Up-level standards of research on historical data with NLP and AI

Introduction:

As collection of data gets automated, shouldn’t processing and extracting insights from that data be automated too? This article describes the need for developing a solution that does just that and touches upon the NLP and Deep Learning-based approach best taken to achieve it.

Such a solution has the potential to accelerate the evaluation of unstructured data with a view to improve business processes. Automating text extraction, text summarization and taxonomy-based search over tons of historical data can massively speed up business processes from hours to mere minutes.

Most businesses on the face of the earth could use a solution like this! But for the purpose of this blog, let’s focus on a very specific use case.

Example use case:

Let’s settle on an example from presales. This is what a typical presales cycle looks like.
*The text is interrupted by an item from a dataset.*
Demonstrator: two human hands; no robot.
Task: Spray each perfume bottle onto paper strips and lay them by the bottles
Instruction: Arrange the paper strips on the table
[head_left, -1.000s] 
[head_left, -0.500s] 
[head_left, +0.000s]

The customer comes up with an innovative new idea and sends in a request for a proposal. At this point, senior management contacts the presales team and requests them to come up with something, usually ASAP. This is when presales tries to identify relevant people, talk with each of them and scan for similar work done in the past within tons of previous proposals, case studies etc. After all this manual work, the team stitches together a deck which can be presented to the customer. Most of the times, the team is required to tailor an offering to fit with the customer’s expectations.

The ideal solution is to have an intelligent search-based solution which can shorten the presales cycle and improve efficiency by providing an easily searchable list of historical case studies, complete with a short summary. This can deliver a customer-focused offering deck in minutes.

However, to achieve this easily, one must ensure that certain essential features are present in the solution.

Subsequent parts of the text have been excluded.